Team manager Iwan Spekenbrink echoed his sprinter’s words.

“Victory number three is as beautiful as the first two,” he enthused. “Marcel and the team are just outstanding at the moment. All our preparations and efforts have come together in this Tour de France, which makes it even more beautiful. We see that teamwork can make the difference, especially in sprinting. That’s why we’ve spent so much time and effort bringing the right individuals together and helping them develop in their positions, training on tactics, and giving them full guidance.”

Kittel’s second go-round at the Tour is going much better than his first, when he developed illness and had to drop out after just a few stages, having never contested a sprint.
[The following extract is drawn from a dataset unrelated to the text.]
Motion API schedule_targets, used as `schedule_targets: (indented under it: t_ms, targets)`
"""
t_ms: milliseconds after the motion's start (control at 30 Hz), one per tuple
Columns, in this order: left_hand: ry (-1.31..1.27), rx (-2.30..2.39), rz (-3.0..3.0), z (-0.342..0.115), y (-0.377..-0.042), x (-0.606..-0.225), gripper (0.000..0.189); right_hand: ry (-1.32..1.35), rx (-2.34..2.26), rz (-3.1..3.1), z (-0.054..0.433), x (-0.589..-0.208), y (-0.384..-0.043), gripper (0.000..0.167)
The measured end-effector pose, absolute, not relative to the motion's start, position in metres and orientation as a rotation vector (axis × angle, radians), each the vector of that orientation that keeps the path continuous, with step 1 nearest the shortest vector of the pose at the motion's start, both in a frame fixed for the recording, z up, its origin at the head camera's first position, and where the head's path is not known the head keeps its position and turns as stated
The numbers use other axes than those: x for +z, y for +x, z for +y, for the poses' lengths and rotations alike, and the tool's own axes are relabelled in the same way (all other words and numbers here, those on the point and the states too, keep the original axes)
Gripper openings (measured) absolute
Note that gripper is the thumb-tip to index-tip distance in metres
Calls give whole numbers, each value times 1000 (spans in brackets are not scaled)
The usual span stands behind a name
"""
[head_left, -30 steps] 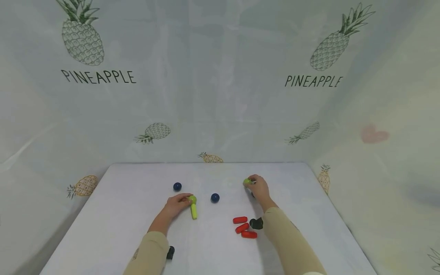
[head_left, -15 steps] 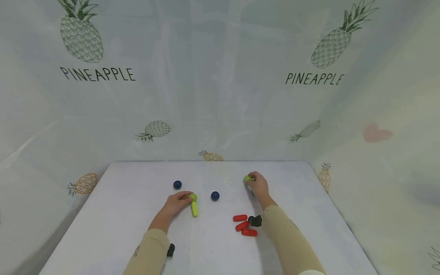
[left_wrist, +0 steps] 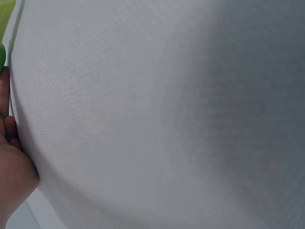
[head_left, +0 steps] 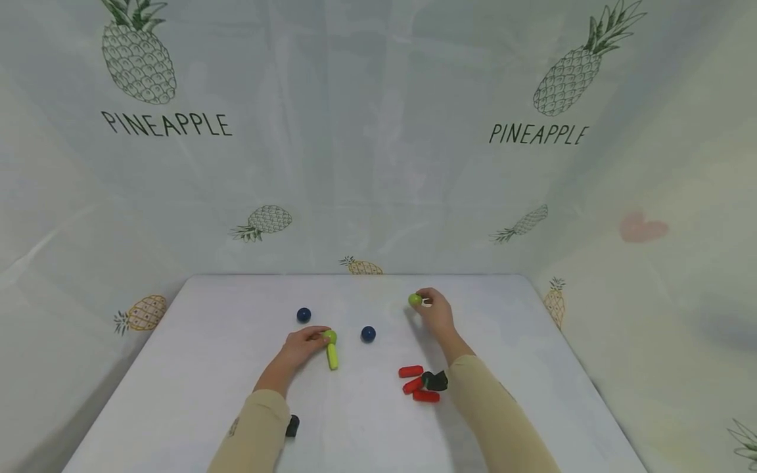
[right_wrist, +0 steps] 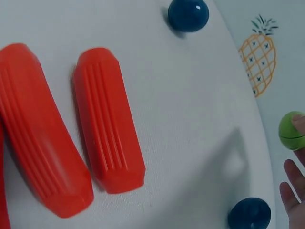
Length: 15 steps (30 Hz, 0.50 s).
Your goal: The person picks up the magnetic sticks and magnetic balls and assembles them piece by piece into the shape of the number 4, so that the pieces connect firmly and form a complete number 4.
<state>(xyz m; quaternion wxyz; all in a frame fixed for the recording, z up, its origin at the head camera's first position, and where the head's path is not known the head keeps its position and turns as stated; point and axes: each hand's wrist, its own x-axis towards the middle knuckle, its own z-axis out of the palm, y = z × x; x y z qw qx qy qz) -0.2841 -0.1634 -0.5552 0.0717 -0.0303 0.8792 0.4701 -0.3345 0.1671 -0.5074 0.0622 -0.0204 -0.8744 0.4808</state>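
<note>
In the head view my left hand [head_left: 303, 345] pinches a light-green ball [head_left: 330, 336] at the table's middle left. A lime-green ridged-looking stick [head_left: 332, 357] extends from that ball toward me; whether the two are joined I cannot tell. My right hand [head_left: 436, 313] holds another green ball [head_left: 415, 299] between thumb and fingers, toward the far right. In the right wrist view this ball shows a dark seam line. The left wrist view catches only the edge of the left hand [left_wrist: 14, 167] and a bit of green.
Two dark-blue balls, one far left [head_left: 304, 315] and one central [head_left: 368, 334], lie on the white table [head_left: 236, 302]. Several red grooved sticks [head_left: 411, 372] lie near the right forearm. A blue ball [right_wrist: 249, 213] shows low in the right wrist view. Black wrist devices [head_left: 436, 381] sit by the sleeves.
My right hand has moved slightly left and away from me with its green ball, now more plainly seen. The left hand keeps its hold in place. The head view has shifted a little.
</note>
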Motion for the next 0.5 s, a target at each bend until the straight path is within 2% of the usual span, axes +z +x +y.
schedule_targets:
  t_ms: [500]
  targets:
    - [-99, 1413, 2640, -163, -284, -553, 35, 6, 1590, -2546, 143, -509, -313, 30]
Argos-Shimano director Rudi Kemna pointed to Kittel’s form in his successful second Tour.

“Incredible! What a day. We knew we had a good opportunity again today with Marcel, so we took responsibility and helped control the race,” said Kemna. “Marcel is in top shape at the moment, so even in a long, straight finish he is really strong and fast. The team around him also contributed to this success, of course, and with this third win we can see that our way of working really pays off.

“You can see that our guys are getting more confident and believe in themselves. With success comes more pressure, but we can handle it and we are happy to get this pressure. Hopefully this well-oiled machine will keep on rolling and we can aim for more success.”